Bechuqotai
VaYiqra 26:3-27:34)
The Curse of Paranoia
Aryeh Bernstein, 5763
Parashat Behuqotai concludes the book of VaYiqra with a glimpse into the different worlds we can expect to inhabit if we fulfill the mitzvot or if we abandon them. The rewards promised for a life of mitzvot are fairly standard fare and what most of us would hope and expect for "the good life": our crops will be rich and plentiful, so we will not know hunger or privation; we will have peace in the land, without attacks from vicious beasts or hostile armies, and even if enemies do arise against us, we will prevail mightily against them. We ourselves will be fertile, surrounding ourselves with healthy, hopeful children, and God will dwell in our midst.

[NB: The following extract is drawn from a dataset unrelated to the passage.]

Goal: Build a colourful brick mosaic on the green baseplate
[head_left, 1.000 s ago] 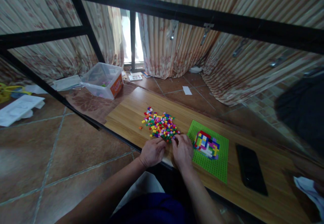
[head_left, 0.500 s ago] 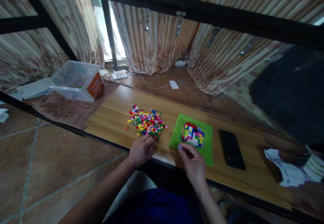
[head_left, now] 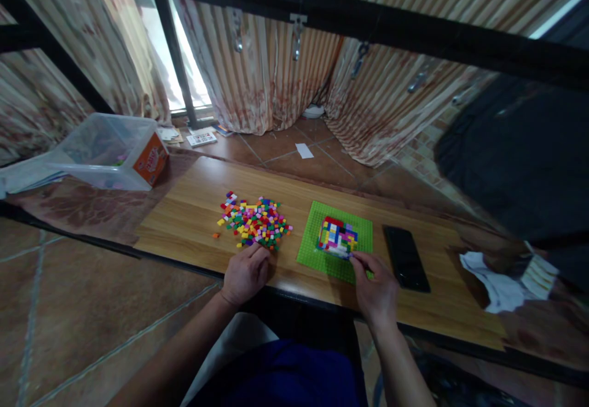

On the other hand, "if you do not obey Me and do not observe all these commandments, if you reject My laws and spurn My rules, so that you do not observe all My mitzvot and you break My covenant" (26:14-16), we can expect a disastrous future for ourselves. Again, most of the elaboration of details fits into a standard, horrific, frightening wrathful-God-lashes-out-at-unfaithful-servants script: epidemics of fatal and very painful diseases; famine, rendering all of our backbreaking labor useless; our enemies rout us; wild beasts devour our cattle and children. Horrors like these are threatened in increasing cycles of severity the longer we abandon the mitzvot.
While all the curses terrify me, one in particular intrigues me and gives me chills more than all the others. In 26:17, after warning us that our foes will attack us, the Torah warns that "וְנַסְתֶּם וְאֵין רֹדֵף אֶתְכֶם"-"you shall flee, though none pursues you". Similarly, in one of the later, more severe cycles of curses, the Torah threatens as follows (26:36):
| As for those of you who survive, I will cast faintness into their hearts in the land of their enemies. The sound of a driven leaf shall put them to flight. Fleeing as though from the sword, they shall fall though none pursues. | וְהַנִּשְׁאָרִים בָּכֶם וְהֵבֵאתִי מֹרֶךְ בִּלְבָבָם בְּאַרְצֹת אֹיְבֵיהֶם וְרָדַף אֹתָם קוֹל עָלֶה נִדָּף וְנָסוּ מְנֻסַת חֶרֶב וְנָפְלוּ וְאֵין רֹדֵף. |
It is one thing for God to strike fear in the hearts of the people by warning of future punishment; it is quite another-an astonishing other-for the punishment itself to be fear. What does it mean to threaten paranoia and what might that indicate to us about what mitzvot are and how we relate to them?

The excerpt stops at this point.